Scorrendole, ci si imbatte nelle lusinghe della memoria («Contro il pensiero che ci ricorda le delizie di un tempo e ci fa venire in mente i vini dolci e le coppe tenute nelle nostre mani, quando eravamo ai banchetti e ci davamo al bere», I, 30) o negli avvertimenti del buon senso («Contro il pensiero che ci prospetta una brutta malattia per i danni provocati in noi dal digiuno e ci persuade a mangiare qualcosa di cotto», I, 59), in desideri comuni («Contro il demone che nella mia mente mi consiglia di unirmi a una donna e di diventare padre di famiglia e di non rimanere così combattuto dalla fame con pensieri di fornicazione», II, 49) o in comuni reazioni («Contro il pensiero di chi non sopporta il tocco del demone che si precipita tra i fianchi e da lì sotto si muove in essi, provocando l’incendio», II, 63), e ancora in paure generiche («A causa del demone che insinua nei miei pensieri la paura della follia e della perdita della ragione, insieme alla vergogna che ne verrebbe per me», IV, 43) o in scene quotidiane («Contro il pensiero che suscita la nostra ira verso il bestiame che non va avanti dritto per la strada», V, 18), e infine in situazioni passe-partout («Contro i pensieri di ogni sorta che sono generati dalla collera per questioni di vario tipo», V, 50) o specificatamente monastiche («Per l’anima che a causa dell’acedia si carica di pensieri che mandano in frantumi la speranza, facendole vedere che è molto dura la vita monastica e difficilmente un uomo la sopporta», VI, 14). Insomma, finirei per citarle tutte, perché adoro questi elenchi…

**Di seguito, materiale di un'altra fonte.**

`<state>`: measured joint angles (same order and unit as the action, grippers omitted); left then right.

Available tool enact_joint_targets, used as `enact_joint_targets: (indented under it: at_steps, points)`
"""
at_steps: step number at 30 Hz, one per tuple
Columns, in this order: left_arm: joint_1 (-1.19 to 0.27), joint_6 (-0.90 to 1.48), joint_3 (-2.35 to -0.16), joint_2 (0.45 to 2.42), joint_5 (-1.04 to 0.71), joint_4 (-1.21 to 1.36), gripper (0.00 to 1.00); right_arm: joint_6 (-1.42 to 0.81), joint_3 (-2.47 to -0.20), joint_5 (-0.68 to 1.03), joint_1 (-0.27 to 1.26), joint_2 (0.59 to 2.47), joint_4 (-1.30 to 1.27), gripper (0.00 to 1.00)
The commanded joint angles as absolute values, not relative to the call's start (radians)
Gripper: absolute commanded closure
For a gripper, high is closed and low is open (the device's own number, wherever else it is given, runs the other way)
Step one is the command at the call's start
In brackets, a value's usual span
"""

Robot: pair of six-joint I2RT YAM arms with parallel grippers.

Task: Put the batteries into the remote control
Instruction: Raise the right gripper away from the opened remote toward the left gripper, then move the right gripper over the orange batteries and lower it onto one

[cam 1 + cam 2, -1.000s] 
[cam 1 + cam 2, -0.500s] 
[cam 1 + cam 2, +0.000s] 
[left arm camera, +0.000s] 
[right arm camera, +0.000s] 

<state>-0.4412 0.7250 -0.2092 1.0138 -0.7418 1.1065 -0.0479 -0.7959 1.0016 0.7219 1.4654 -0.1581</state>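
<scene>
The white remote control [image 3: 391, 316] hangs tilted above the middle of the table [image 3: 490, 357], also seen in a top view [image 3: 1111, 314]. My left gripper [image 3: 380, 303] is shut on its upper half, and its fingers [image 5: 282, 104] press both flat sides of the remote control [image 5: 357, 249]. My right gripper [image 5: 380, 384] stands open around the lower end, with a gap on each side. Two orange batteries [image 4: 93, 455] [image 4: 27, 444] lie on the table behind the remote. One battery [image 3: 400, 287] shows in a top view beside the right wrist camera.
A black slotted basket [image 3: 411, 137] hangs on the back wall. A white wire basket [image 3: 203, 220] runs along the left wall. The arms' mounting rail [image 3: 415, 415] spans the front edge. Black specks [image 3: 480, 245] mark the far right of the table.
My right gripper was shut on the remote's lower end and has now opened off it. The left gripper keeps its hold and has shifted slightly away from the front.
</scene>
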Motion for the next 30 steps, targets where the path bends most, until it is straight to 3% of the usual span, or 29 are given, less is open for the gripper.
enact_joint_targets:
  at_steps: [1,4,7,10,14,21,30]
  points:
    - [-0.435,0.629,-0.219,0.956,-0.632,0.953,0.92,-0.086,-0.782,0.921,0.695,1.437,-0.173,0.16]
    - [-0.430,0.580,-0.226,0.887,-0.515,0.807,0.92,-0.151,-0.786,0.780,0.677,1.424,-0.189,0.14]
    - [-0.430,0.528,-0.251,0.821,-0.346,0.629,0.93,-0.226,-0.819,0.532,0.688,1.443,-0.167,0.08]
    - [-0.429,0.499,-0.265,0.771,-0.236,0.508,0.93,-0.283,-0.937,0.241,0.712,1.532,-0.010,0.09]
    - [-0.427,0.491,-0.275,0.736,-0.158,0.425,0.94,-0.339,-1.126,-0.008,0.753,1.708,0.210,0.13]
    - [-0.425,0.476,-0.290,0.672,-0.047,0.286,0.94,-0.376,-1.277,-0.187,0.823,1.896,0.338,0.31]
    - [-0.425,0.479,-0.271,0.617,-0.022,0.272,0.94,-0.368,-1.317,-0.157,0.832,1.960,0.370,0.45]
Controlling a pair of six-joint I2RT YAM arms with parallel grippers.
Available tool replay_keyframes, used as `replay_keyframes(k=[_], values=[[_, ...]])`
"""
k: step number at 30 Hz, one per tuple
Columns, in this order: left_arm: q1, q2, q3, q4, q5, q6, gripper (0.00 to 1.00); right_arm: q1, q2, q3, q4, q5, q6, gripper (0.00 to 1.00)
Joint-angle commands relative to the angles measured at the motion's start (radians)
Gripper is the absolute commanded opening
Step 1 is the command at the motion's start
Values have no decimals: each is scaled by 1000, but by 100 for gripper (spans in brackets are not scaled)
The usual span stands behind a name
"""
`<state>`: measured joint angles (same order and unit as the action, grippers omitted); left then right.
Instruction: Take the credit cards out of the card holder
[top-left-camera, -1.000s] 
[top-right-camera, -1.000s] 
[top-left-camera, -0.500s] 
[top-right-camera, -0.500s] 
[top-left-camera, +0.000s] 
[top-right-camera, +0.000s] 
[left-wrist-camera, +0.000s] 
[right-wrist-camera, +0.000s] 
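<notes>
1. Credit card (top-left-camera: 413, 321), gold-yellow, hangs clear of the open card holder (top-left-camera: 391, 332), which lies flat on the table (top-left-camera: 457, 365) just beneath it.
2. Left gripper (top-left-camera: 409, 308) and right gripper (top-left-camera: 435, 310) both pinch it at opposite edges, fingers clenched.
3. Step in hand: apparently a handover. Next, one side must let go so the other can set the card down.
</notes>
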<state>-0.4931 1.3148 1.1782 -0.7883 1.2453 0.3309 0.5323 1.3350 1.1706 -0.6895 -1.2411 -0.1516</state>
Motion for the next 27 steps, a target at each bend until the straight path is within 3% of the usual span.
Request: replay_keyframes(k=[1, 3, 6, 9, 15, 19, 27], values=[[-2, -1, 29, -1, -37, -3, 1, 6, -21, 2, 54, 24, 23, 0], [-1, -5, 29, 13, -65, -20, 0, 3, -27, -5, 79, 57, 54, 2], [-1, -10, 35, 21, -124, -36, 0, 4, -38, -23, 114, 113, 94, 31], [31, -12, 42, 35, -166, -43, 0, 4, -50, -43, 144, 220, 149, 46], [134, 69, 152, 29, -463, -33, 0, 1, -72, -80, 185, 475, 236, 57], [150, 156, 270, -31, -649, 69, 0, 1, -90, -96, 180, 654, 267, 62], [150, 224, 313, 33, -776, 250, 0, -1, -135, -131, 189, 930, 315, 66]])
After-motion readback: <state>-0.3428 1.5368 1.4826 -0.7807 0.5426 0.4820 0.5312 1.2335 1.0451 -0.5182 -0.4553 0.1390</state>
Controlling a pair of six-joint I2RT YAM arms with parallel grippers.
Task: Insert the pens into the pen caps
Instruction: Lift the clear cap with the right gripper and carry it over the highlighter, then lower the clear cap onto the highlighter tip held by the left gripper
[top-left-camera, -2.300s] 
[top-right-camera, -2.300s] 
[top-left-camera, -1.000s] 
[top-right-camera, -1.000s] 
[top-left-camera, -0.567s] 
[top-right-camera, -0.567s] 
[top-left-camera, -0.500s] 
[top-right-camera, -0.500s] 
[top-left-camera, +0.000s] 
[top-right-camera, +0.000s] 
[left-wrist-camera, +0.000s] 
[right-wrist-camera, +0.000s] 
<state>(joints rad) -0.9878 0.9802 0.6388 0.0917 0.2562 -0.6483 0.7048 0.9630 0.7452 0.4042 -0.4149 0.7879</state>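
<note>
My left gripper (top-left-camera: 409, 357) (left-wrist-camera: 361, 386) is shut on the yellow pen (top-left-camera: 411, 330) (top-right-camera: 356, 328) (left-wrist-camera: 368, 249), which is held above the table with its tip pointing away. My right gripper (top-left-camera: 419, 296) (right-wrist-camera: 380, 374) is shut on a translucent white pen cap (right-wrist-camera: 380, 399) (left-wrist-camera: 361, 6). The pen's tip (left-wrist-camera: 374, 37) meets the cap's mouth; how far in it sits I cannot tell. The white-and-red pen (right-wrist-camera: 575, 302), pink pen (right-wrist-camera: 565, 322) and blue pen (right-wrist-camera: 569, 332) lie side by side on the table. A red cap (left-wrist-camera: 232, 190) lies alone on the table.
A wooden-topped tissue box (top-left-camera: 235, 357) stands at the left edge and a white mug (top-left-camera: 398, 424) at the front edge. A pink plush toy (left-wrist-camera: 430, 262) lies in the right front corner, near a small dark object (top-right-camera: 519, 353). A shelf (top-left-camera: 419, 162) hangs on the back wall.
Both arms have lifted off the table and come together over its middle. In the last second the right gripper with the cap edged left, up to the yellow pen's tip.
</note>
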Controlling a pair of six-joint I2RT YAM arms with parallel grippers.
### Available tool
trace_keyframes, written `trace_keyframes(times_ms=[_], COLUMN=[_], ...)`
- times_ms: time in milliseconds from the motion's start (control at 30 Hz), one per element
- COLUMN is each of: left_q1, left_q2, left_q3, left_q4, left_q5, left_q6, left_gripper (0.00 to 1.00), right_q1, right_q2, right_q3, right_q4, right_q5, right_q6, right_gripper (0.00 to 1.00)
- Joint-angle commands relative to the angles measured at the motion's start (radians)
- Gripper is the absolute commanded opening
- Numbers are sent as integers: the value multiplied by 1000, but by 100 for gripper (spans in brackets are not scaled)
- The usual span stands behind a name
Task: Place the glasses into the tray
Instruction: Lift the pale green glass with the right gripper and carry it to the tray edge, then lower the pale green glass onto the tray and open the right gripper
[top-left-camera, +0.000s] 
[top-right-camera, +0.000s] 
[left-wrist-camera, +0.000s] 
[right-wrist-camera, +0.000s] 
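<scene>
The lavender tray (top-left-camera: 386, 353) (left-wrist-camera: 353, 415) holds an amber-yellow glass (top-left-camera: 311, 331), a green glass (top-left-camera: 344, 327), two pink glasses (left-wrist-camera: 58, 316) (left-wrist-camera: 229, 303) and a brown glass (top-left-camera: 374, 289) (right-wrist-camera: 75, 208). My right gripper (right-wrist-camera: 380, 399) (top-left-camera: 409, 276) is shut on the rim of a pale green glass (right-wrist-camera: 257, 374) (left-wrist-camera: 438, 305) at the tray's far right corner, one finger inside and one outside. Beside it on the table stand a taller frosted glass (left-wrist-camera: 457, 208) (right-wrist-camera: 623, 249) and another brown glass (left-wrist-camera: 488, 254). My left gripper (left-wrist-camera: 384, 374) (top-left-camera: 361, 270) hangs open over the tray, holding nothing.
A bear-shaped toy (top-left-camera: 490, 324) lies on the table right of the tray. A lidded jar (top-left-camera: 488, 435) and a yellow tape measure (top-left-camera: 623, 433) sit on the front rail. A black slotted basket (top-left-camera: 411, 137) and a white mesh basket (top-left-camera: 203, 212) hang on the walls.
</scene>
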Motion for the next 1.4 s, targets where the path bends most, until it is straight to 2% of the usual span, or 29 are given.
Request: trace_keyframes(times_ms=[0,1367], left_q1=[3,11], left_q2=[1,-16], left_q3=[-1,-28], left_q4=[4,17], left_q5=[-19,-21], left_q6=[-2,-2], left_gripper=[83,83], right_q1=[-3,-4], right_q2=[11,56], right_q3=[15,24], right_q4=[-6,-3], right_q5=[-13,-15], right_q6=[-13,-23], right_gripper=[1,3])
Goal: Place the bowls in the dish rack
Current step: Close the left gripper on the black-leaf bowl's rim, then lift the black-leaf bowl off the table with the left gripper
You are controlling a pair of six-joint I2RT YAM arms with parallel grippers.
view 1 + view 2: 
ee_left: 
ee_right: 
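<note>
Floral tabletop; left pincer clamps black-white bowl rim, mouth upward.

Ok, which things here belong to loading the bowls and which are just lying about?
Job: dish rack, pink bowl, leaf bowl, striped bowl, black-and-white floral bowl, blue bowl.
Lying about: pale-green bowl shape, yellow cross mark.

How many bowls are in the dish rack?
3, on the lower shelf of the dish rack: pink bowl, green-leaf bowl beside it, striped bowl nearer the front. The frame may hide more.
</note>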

Scorrendole velocemente, passano come su uno schermo, con qualche aggiustamento dal IV al XXI secolo, tutti i pensieri di cui sarei portato a vergognarmi, e la schiera dei demoni che li suggerirebbe scompare, lasciando il posto alla cosiddetta natura umana, invidiosa, collerica, avida, vanagloriosa, smodata – un bel cataloghino. Evagrio mi ricorda che in fondo ogni sconfitta la devo a me stesso e ogni vittoria la devo al Signore – c’è un che di tragico nel considerare l’essere umano un campo di battaglia tra forze che lo oltrepassano: miliardi di campi di battaglia affiancati, che si sovrappongono, si toccano, sconfinano l’uno nell’altro, con il sangue del male che scorre dall’uno all’altro… Da parte mia, tenderei a puntare, contando sulle sole forze qui disponibili, allo scadere del tempo, a un dignitoso pareggio.

Evagrio Pontico, Contro i pensieri malvagi. Antirrhetikos, introduzione di G. Bunge, traduzione e note a cura di V. Lazzeri, Edizioni Qiqajon-Comunità di Bose 2005.